Now what I was concerned about was the allocator crate situation. But I was thinking that perhaps this could be resolved via "forward reference" to an allocator crate, much as we do today from core to handle unwinding. This seems to fit with our overall model, where we want libraries to be compiled without reference to any particular allocator, and we only pick an allocator at the last second. But we should discuss.

OK, in light of that explanation, let me try to make sure I follow some of your specific comments:

So exploring this for a bit, one very nice property that libcore has (which I'd personally like to maintain) is that it can be compiled for basically all targets/platforms/etc (so long as LLVM targets it). If we took the route of "there is only one true std" and then a lint basically constraints you to a particular subset, it may make the compilation and/or linkage story for the standard library difficult for some platforms.

I don't understand how anything changes here. libstd would have defined subsets, one of which would be equivalent to today's core. So when bringing up a new target, you can choose what subset your target supports, and core would always be supported.

On the other hand, if I'm writing a new kernel (say, redox perhaps) then when I compile the "one true std" I in theory don't even want to compile things like I/O or allocation because they don't exist. We can handle this with #[cfg] in the standard library, but that may not be available for a brand-new platform and may be painful to add.

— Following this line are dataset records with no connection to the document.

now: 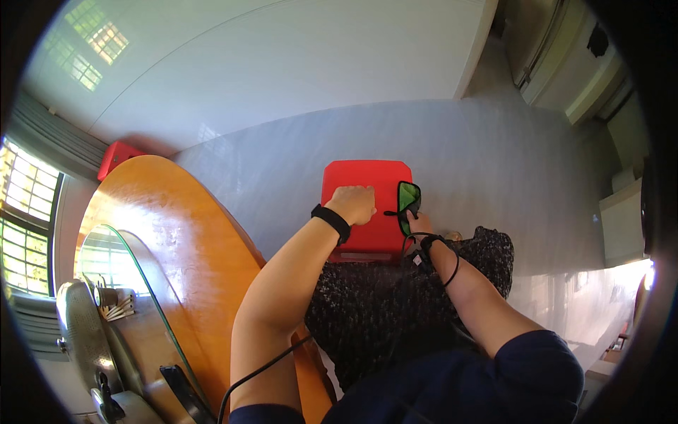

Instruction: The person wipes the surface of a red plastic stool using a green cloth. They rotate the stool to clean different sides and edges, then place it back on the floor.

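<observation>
A red plastic stool (360,174) stands in front of my knees. Over its seat is my left hand (355,204), closed into a fist, with a black band on the wrist; whether it touches the seat or has something inside cannot be made out. At the stool's right edge, my right hand (420,222) grips a black-edged cloth with green and dark gray faces (409,196). A small black loop from the cloth lies over the red seat. Around my right wrist are a black band and a thin black cable (455,270).
To the left is a wooden table (212,254) with a glass turntable (153,286), a metal lid (85,318) and a small container (107,297). Another red object (117,155) stands beyond it, near the wall. Gray floor (296,138) surrounds the stool.
</observation>
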Motion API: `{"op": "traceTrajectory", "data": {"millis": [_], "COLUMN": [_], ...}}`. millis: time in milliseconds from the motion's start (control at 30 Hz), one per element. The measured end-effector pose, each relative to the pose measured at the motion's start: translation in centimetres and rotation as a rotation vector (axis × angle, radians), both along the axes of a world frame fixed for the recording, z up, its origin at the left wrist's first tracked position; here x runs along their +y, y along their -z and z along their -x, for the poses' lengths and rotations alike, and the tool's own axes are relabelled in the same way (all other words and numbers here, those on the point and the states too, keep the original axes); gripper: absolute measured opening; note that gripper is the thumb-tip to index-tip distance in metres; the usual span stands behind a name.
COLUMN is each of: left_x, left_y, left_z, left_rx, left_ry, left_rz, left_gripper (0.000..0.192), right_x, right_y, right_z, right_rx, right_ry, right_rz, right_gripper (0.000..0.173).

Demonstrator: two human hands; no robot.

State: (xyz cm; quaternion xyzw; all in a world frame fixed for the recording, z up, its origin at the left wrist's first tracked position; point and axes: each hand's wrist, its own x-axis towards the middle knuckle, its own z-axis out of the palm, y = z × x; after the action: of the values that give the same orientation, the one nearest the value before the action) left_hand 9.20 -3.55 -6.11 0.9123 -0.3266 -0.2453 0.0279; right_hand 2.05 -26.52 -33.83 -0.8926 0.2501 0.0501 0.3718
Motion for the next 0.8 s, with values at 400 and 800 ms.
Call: {"op": "traceTrajectory", "data": {"millis": [400, 800], "left_x": [-0.3, -0.2], "left_y": [-1.2, 0.4], "left_z": [0.5, 0.4], "left_rx": [0.038, 0.026], "left_ry": [0.028, 0.011], "left_rz": [0.004, 0.06], "left_gripper": [0.036, 0.033], "right_x": [2.8, 0.0], "right_y": [-5.7, -7.2], "right_z": [5.0, -11.4], "right_rx": [0.046, 0.024], "right_ry": [-0.032, -0.191], "right_rz": [-0.01, 0.054], "right_gripper": [0.057, 0.069]}}
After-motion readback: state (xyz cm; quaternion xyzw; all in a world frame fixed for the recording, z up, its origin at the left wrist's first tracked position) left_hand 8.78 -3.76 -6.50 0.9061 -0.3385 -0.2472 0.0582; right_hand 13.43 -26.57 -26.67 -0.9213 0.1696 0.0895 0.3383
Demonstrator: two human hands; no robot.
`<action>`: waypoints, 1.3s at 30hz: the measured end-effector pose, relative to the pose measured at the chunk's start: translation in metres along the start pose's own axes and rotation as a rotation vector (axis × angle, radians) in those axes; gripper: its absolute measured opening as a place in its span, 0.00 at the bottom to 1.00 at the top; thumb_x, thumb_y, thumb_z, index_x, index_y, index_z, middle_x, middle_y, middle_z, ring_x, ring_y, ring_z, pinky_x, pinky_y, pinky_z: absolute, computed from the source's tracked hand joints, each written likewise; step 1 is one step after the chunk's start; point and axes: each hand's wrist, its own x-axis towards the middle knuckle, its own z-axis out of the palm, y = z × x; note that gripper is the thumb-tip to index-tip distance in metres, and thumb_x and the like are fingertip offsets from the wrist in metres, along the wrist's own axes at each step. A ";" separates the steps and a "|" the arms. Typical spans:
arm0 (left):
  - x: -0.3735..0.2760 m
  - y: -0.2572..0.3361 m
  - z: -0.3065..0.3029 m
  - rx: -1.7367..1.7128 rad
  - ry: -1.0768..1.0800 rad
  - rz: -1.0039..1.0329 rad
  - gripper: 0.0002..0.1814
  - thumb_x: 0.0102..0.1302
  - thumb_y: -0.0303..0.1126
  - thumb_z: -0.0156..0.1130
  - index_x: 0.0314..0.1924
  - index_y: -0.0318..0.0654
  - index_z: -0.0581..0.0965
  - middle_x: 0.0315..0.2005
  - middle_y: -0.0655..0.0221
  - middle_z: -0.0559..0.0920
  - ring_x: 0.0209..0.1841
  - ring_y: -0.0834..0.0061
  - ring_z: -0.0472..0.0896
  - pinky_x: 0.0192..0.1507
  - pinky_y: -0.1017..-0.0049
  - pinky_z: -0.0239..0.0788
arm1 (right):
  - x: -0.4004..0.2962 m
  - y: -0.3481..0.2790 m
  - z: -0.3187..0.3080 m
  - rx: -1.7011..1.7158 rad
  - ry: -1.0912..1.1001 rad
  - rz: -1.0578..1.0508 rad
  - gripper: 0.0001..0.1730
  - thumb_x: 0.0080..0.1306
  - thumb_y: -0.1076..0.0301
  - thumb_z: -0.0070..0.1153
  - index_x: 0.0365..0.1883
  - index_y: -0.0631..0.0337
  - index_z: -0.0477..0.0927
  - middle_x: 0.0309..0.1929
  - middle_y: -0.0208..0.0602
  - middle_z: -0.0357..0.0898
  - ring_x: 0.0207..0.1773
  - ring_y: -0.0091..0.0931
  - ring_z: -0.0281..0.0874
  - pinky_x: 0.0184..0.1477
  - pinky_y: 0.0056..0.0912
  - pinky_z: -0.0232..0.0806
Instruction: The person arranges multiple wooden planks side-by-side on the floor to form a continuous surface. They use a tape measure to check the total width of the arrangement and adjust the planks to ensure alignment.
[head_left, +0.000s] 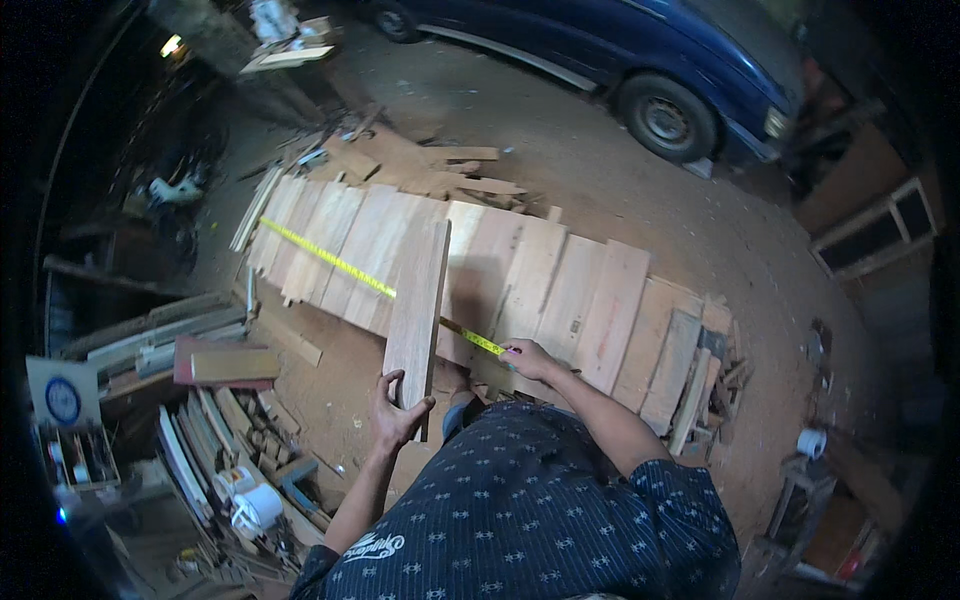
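My left hand (397, 412) grips the near end of a wooden plank (418, 300), thumb on one edge and fingers on the other. The plank is held raised over a row of boards (360, 217) laid side by side on the ground. In my right hand (529, 360) is the near end of a yellow tape measure (330, 259). Its blade stretches across the boards to the far left of the row, and the plank hides a short stretch of it. Whether the fingers hold the tape's case or only the blade, I cannot tell.
A dark blue vehicle (667, 112) is parked beyond the boards. Offcuts (480, 184) lie along the row's far side. To the left are stacked wood strips (217, 420), a white bucket (257, 506) and a box of small items (82, 457). A wooden stand (802, 495) is at right.
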 end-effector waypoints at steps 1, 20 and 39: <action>-0.004 0.013 -0.005 -0.008 0.023 -0.053 0.42 0.44 0.43 0.81 0.59 0.36 0.73 0.48 0.52 0.79 0.45 0.62 0.82 0.48 0.63 0.76 | 0.002 0.000 0.008 0.103 0.006 -0.011 0.26 0.65 0.52 0.61 0.54 0.61 0.84 0.44 0.45 0.87 0.47 0.32 0.83 0.53 0.36 0.72; -0.018 -0.013 -0.033 0.048 0.221 -0.084 0.44 0.42 0.46 0.82 0.59 0.37 0.75 0.67 0.37 0.68 0.71 0.45 0.66 0.71 0.53 0.60 | 0.011 0.001 0.022 -0.315 0.173 0.063 0.38 0.63 0.54 0.62 0.70 0.59 0.69 0.56 0.58 0.80 0.59 0.47 0.79 0.62 0.45 0.71; 0.038 0.099 0.045 -0.953 -0.676 -0.270 0.46 0.66 0.65 0.55 0.69 0.33 0.67 0.57 0.54 0.79 0.54 0.58 0.82 0.57 0.59 0.75 | -0.002 -0.099 0.011 1.113 0.096 0.105 0.44 0.72 0.35 0.53 0.70 0.65 0.68 0.61 0.50 0.76 0.58 0.34 0.79 0.57 0.46 0.74</action>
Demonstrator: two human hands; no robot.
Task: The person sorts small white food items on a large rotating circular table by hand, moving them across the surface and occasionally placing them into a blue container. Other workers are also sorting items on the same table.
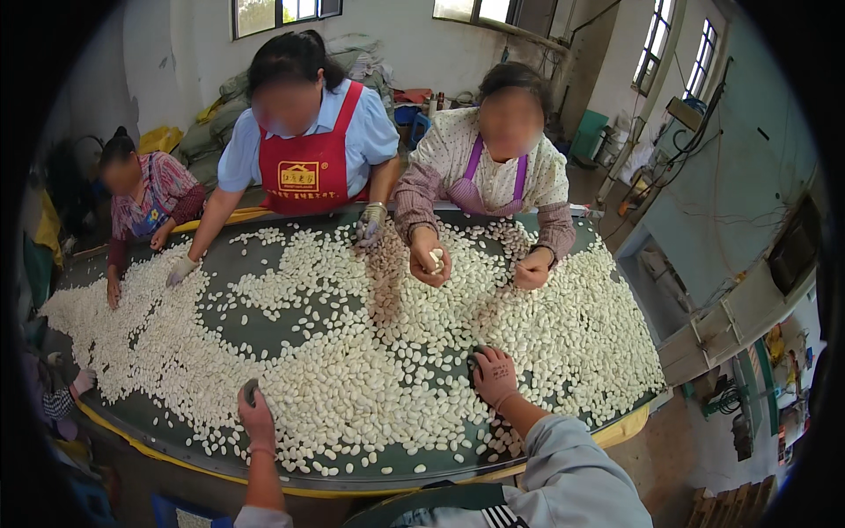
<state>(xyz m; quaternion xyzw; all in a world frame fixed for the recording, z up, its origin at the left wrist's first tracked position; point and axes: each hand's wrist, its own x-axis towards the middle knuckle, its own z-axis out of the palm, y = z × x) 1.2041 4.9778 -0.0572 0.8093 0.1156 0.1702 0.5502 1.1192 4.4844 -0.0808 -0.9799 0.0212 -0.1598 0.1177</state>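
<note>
Large white beans (370, 383) lie spread in a thick layer over a dark green work table (251, 330). My left hand (257, 419), in a pinkish glove with a dark coated front, stands edge-on among the beans near the close side. Its fingers are mostly hidden, so what is in them cannot be seen. Farther right, my right hand (495, 377) wears a matching glove bearing print on its back. It lies palm down on the beans with its fingers somewhat apart, and nothing shows in its grasp.
Across the table, a person in a red apron (304, 165) reaches into the beans. Beside them another person (488, 158) holds beans in one hand (430, 261). More people work at the left end. A blue container (188, 511) stands below the near edge.
</note>
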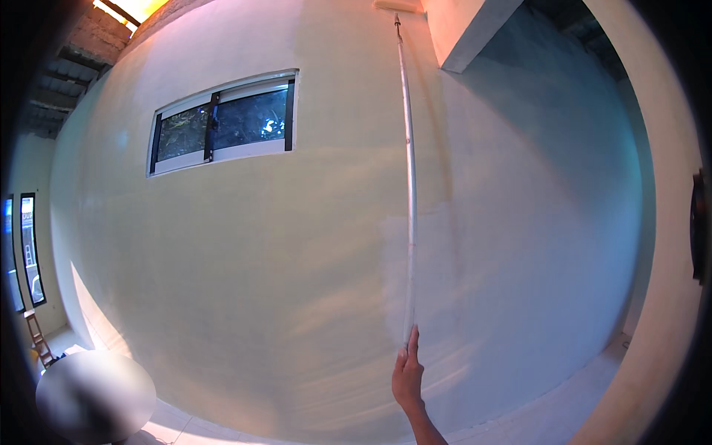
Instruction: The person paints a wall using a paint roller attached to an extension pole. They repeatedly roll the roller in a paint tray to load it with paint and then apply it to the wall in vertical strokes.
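Observation:
My right hand (409, 372) grips the lower end of a long metal extension pole (410, 167), one finger stretched up along the shaft. The pole rises almost upright in front of a wall (250, 267). At its top a paint roller (398, 6) is near or against the wall, beside a beam (473, 33); the picture's edge cuts the roller partly off. Around the pole the wall shows a paler painted area (397, 261) with a stepped edge against the yellowish surface to the left. My left hand is out of view.
A sliding window (222, 123) is set in the wall, upper left. A wooden stepladder (36, 336) stands far left, by narrow windows (32, 250). A blurred round patch hides the lower left. Pale tiles (172, 425) cover the floor; a pillar (676, 183) rises at right.

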`<state>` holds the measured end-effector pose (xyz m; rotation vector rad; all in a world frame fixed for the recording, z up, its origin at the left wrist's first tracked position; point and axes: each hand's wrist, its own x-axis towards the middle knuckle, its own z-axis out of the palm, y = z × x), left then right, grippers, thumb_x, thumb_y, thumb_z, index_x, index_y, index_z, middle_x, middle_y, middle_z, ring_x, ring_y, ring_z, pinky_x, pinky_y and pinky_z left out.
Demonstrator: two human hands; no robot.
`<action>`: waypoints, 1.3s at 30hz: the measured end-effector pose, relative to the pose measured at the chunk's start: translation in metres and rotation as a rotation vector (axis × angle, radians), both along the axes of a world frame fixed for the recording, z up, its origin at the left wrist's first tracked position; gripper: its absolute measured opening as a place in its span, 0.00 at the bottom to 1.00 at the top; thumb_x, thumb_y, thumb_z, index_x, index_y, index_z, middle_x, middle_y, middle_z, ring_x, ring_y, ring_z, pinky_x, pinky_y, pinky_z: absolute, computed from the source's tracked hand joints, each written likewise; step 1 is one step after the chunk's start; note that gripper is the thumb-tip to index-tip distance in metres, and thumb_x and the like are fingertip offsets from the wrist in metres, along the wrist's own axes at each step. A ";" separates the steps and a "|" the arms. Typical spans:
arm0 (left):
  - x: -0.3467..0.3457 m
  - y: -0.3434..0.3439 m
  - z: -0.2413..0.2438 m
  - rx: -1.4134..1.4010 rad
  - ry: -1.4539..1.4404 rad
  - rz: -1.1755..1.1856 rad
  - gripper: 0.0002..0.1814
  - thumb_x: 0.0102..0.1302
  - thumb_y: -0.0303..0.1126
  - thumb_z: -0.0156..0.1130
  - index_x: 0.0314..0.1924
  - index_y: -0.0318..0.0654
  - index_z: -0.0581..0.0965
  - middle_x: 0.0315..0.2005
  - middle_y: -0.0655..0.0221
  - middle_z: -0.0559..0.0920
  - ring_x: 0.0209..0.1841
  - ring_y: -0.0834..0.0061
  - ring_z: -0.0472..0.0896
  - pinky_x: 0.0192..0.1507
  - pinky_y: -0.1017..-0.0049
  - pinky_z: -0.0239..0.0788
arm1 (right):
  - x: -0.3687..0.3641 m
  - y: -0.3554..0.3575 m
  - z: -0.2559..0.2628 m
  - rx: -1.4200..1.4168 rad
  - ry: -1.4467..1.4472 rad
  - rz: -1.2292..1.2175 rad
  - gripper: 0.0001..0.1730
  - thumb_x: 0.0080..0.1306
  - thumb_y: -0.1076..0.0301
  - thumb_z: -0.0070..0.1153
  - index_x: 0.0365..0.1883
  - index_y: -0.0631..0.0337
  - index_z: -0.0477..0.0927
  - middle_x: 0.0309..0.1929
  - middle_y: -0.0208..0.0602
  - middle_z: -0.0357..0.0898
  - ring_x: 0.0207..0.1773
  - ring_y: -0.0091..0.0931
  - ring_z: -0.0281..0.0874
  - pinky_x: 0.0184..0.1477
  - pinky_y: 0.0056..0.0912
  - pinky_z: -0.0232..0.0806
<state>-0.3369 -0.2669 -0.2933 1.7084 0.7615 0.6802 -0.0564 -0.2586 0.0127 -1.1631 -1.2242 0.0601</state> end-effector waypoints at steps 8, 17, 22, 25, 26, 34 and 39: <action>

I think what you are saying is: "if I am defining a new target, I may have a different subset that I wish to use, and none of the pre-defined subsets may apply". This is no doubt true, but then this is true of crates too -- I may find that I can use libcore and some portion of libcollections, but not all of it (or whatever). Then I just have to petition to split up libcollections and, in the meantime, reproduce what I need. I would think it'd be the same with named subsets: you would say that "target XYZ only supports the core subset of libstd" (the minimal one) and you'd offer additional XYZ libraries to replace what is needed, perhaps eventually tweaking what subset of std is available for XYZ.

alexcrichton commented 8 years ago

Thanks for the elaboration @nikomatsakis! I think what you're thinking definitely makes more sense to me now. We discussed this yesterday as well, but I think it'd be good to write down some of the points which may be pros/cons as a summary as well:

I think that's all I can remember right now at least! There's definitely quite a few tradeoffs here, but overall I feel that a shift in strategy would simply be moving the needle on a lot of these tradeoffs rather than "solving a bunch and making few problems".

Thoughts though?

nikomatsakis commented 8 years ago

@alexcrichton Thanks for writing that up. I agree it's a pretty accurate summary. I also agree that what I'm proposing is pretty different from what's there and so while it may solve or ameliorate some problems, it may well bring a few of its own that aren't obvious.

(Still, I do think the existence of "cargo features" suggests that people in the ecosystem at large don't want to just break things up into lots of microcrates (or can't do so). After all, why aren't they using facades instead of cargo features? Similarly, platform-specific functionality seems to fit into more cleanly into the model I'm talking about.)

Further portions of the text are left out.